Chewy sends out pet paintings to keep customers from wandering

NEW YORK (AP) – Danielle Schwartz did not ask for an oil painting of her cat. But she loves the portrait of Stinky hanging in her home in New York State, a surprise gift from an unlikely place: an online pet store.

It is one of more than 1,000 free paintings that Chewy sends to select clients every week – even during the pandemic – to tap people’s obsession with their fur children and, it hopes, win clients for life.

In the cutthroat world of online shopping, that personal touch and a bit of kitsch is how Chewy wants to stand out from the competition, which has only gotten stiffer as more people shop online and add pandemic pets to their families. According to the Petco Foundation, pet ownership is expected to grow by 4% in 2020, the first increase in years.

Chewy’s strategy seems to work on Schwartz, whose blue-eyed cat likes to rub the painting from his cat tree.

“I just want to buy everything from them,” she says. ‘They are a big company. I was shocked that they did such a personal thing. “

The portraits have become a hit on social media, where people share images of them or beg to turn their pets into works of art.

Eric Sheridan, a sales specialist from Lee, Florida, requested a portrait via the Twitter account of Gozer, his Boston terrier with more than 3,000 followers. A Chewy rep sent back, “My legs are crossed we can send you one.” It arrived a month and a half later. “Christmas came early,” Sheridan tweeted van Gozer’s account.

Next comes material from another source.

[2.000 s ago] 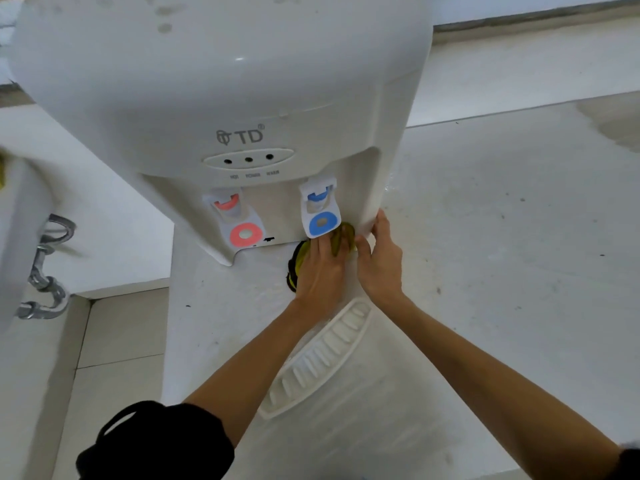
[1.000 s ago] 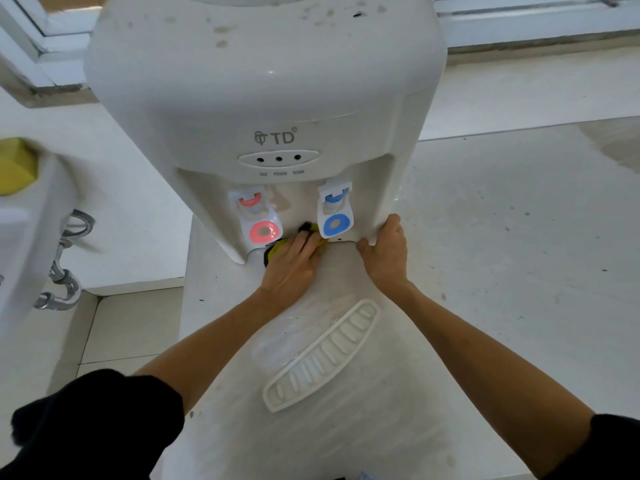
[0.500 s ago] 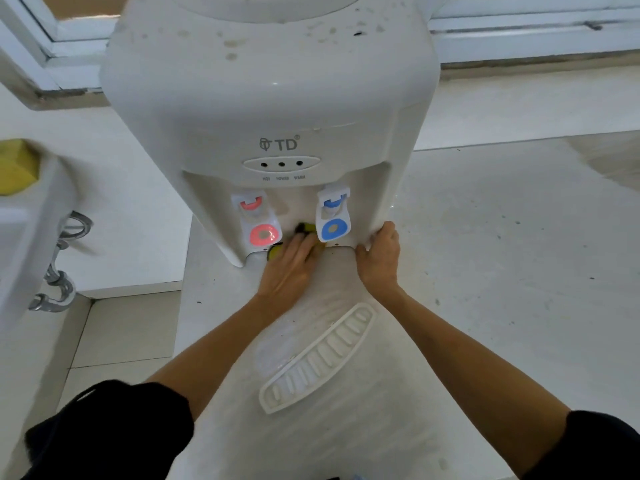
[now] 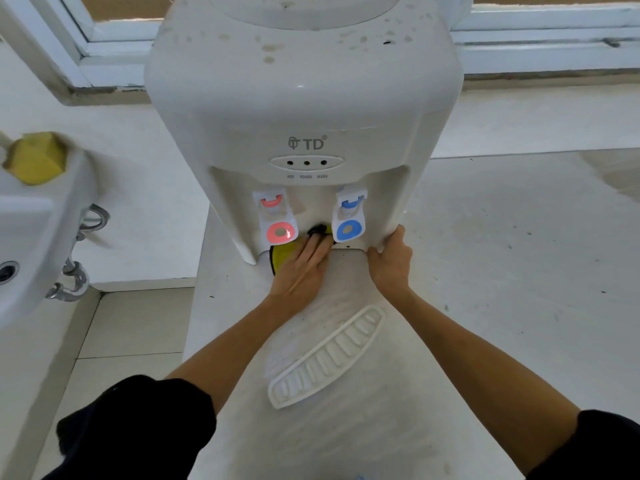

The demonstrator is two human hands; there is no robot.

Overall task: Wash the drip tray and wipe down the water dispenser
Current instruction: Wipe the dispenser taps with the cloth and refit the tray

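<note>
A white water dispenser (image 4: 304,98) stands on a pale counter, with a red tap (image 4: 278,223) and a blue tap (image 4: 349,220) in its front recess. My left hand (image 4: 304,268) presses a yellow cloth with a black edge (image 4: 282,254) into the recess floor between the taps, fingers reaching under the blue tap. My right hand (image 4: 391,261) grips the dispenser's lower right front corner. The white slotted drip tray (image 4: 329,356) lies loose on the counter between my forearms, set at a slant.
A white sink (image 4: 31,237) with a yellow sponge (image 4: 36,157) on its rim sits at the left, chrome pipework (image 4: 74,271) beneath it. A window frame (image 4: 86,39) runs behind the dispenser. The counter's left edge (image 4: 194,306) drops to tiled floor.
My left hand has slid the cloth leftward from under the blue tap toward the middle of the recess. My right hand stays on the dispenser's corner. The head has tilted up.
</note>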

Not everyone is thrilled about taking a mystery portrait – the company acknowledges that some confused customers are sending them back. But many who get a pet portrait document it for social media and give Chewy ads for free – a trend the company noticed when it first started shipping them.

“Customers went bananas,” said co-founder Ryan Cohen, who came up with the idea in 2013 before leaving the company.

Founded in 2011, Chewy married Amazon’s fast delivery with the kindness of a local pet store. It was also meant to get their hands on some of the fortune Americans spend on their pets, which is expected to total $ 99 billion by 2020, according to the American Pet Products Association. Pet store chain PetSmart bought Chewy for more than $ 3 billion in 2017 to expand its online business, but turned Chewy into a public company two years later now worth about $ 40 billion, even though it never made a profit.

According to retail consultancy 1010data, Amazon and Chewy dominate the online pet supplies industry, with Amazon’s market share of more than 50% and Chewy of 34%. But the pandemic has been especially good for Chewy, as people avoid brick-and-mortar stores. The stock price has more than tripled in 2020. Sales were up 45% in the August to October quarter. And it added 5 million new customers in the past year, bringing the total customer base to nearly 18 million.

Phillip M. Cooper, a consultant in the pet industry, appreciates customer service. “It set the standard,” he says.

The company’s 2,500 agents are trained to answer questions from pet parents, such as what food is best for senior puppies or where to find shelter. Chewy sends new customers handwritten notes, and all customers receive Christmas cards in the mail. It even sends flowers to people whose pets have passed away.

“It helped ease the pain,” said Jordan Redman of Norman, Oklahoma, who received a bouquet of flowers after her golden retriever, Bud, passed away.

But it’s the paintings that make customers pant. There’s no way to buy one from Chewy, and the company isn’t exactly saying how someone will be selected. But it usually sends them to those who have pet photos on their Chewy account or have shared one with a customer service representative.

For clues, look to Danielle Moore’s experience, who said Chewy asked her to send a photo of her Australian cattle dog Kana during a call about returning an order. Kana’s likeness came to light three months later. Moore liked it so much that she tried to buy another one through Chewy, but the customer service representative wouldn’t budge. Instead, the Dallas pharmacy ordered one for $ 36 on Etsy, and the paintings hang together on the wall.

Chewy does not disclose the costs of creating and shipping the portraits. It has collaborated with hundreds of artists across the country who have emailed photos of their subjects through the company.

Josh Lawson, who paints 20 to 50 portraits a week, has snakes, goats, and even what he thinks were bison. It may take two hours or more to create a portrait. Fluffy kittens, for example, need extra attention and a long-tip brush to get the right amount of fluff. “I want them to look real,” he says.

There is pressure to do that. Chewy says it rejects artwork that doesn’t resemble the pet enough, or returns it to be reworked. The goal is for people to talk Chewy to others and get a prominent place on the shopkeeper’s walls, which serves as a billboard for the company.

Annesley Clark, a law student in St. Louis, was surprised how much the free painting looked like her pit bull mix, Willow. “I was beside myself,” she says. “It’s exactly her.”

She couldn’t wait to show it off. The next day, she took it to a social picnic with four others and held up the artwork. “I said, ‘Look at this. It’s perfect.’ ‘Her friends agreed.